La FIJ réclame la libération d’un directeur de publication emprisonné pour diffamation en République Centrafricaine

FR

Communiqué de presse
29 janvier 2008

La FIJ réclame la libération d’un directeur de publication emprisonné pour diffamation en République Centrafricaine

La Fédération Internationale des Journalistes (FIJ) a appelé aujourd’hui les autorités judiciaires de la République Centrafricaine à annuler une décision prise récemment par un tribunal de condamner le directeur de publication d’un journal Faustin Bambou à six mois de prison pour trouble à l’ordre public et incitation à la révolte, diffamation et insultes, en rapport à un article qu’il a écrit accusant deux Ministres du gouvernement d’accepter de l’argent d’une entreprise nucléaire française.

Les avocats du directeur de publication ont déposé un recours en appel.

« Nous condamnons cette décision, qui est une tentative évidente de le punir pour avoir embarrassé des responsables du gouvernement », a dit Gabriel Baglo, Directeur du bureau Afrique de la FIJ. « Nous demandons au tribunal d’abandonner toutes les charges retenues contre Bambou lors du jugement en appel et de le libérer de prison. »

Bambou doit également verser une amende symbolique d’un Franc CFA aux ministres à titre de dommages et intérêts. Son journal Les Collines de l’Oubangui a été enjoint de publier la condamnation.

Bambou, a été arrêté le 11 janvier, puis inculpé et écroué trois jours plus tard pour avoir affirmé dans un article publié le 21 décembre 2007 que deux membres du gouvernement notamment le Ministre des Mines, Sylvain Ndoutingaï et le Ministre des Affaires étrangères Côme Zoumara, auraient touché sept (7) milliards de Francs CFA (soit 10,5 millions d’Euros) du groupe nucléaire français Areva.
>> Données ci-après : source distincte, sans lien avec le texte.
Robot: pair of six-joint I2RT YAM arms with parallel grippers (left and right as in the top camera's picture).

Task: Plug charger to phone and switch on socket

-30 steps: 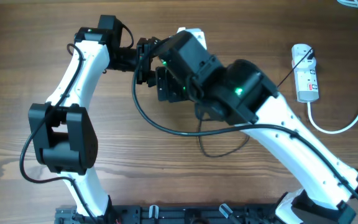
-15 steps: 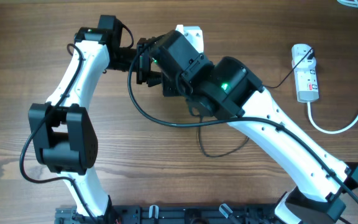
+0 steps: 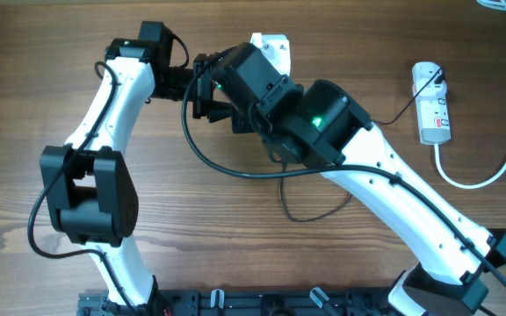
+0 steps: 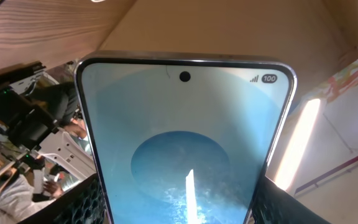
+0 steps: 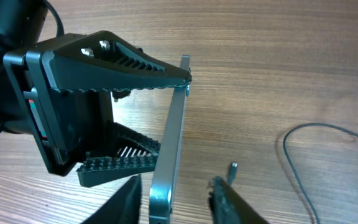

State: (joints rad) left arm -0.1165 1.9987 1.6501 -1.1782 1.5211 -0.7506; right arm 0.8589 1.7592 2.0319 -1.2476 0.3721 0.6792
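Ridged black left claw [image 5: 168,121] clamps thin glossy phone [image 4: 185,155]; table [image 5: 278,62] — wood-grain.

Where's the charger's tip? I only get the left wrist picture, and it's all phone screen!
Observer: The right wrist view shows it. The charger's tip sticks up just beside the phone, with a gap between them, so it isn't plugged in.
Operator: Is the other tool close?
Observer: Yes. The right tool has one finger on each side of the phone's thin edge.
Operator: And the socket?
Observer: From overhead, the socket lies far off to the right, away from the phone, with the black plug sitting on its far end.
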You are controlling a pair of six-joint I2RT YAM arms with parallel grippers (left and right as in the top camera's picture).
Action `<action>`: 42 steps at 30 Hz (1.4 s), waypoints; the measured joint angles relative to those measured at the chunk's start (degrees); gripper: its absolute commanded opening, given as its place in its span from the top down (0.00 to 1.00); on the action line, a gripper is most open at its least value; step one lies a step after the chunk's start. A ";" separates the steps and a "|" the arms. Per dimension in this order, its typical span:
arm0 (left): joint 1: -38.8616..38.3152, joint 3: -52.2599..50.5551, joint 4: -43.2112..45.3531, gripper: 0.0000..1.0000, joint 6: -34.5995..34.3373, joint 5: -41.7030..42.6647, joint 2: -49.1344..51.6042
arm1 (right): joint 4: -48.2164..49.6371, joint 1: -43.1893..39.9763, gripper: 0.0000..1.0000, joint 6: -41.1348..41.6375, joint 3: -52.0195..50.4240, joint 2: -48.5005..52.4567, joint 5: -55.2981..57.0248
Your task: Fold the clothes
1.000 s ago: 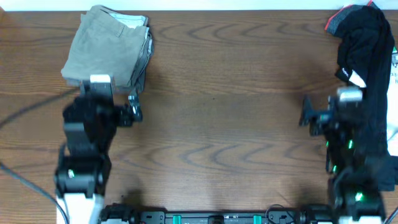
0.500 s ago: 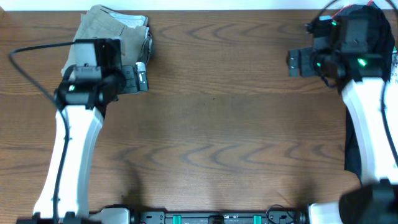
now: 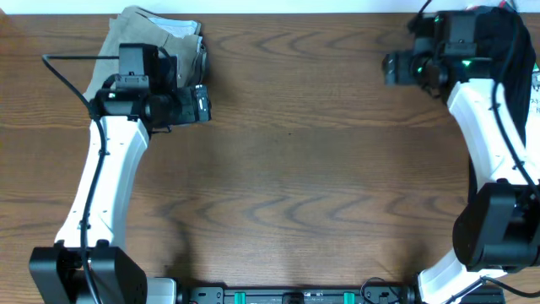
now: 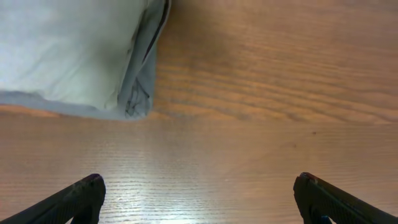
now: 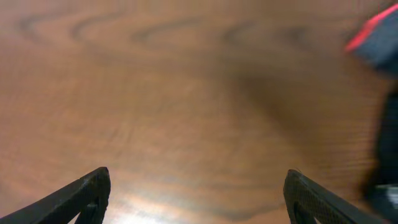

Les poursuites contre Bambou étaient fondées sur le code pénal alors qu’il existe une loi sur la liberté de la communication qui dépénalise les délits de presse.

La FIJ a appelé l’instance de régulation des médias, le Haut Conseil de la Communication (HCC), à mettre la pression sur le gouvernement pour garantir la liberté de la presse et d’examiner l’affaire devant les pairs de Bambou dans la communauté journalistique.

Le groupe régional africain de la FIJ, la Fédération Africaine des Journalistes, mène une campagne continentale visant à bannir la criminalisation des délits de presse dans tous les pays africain.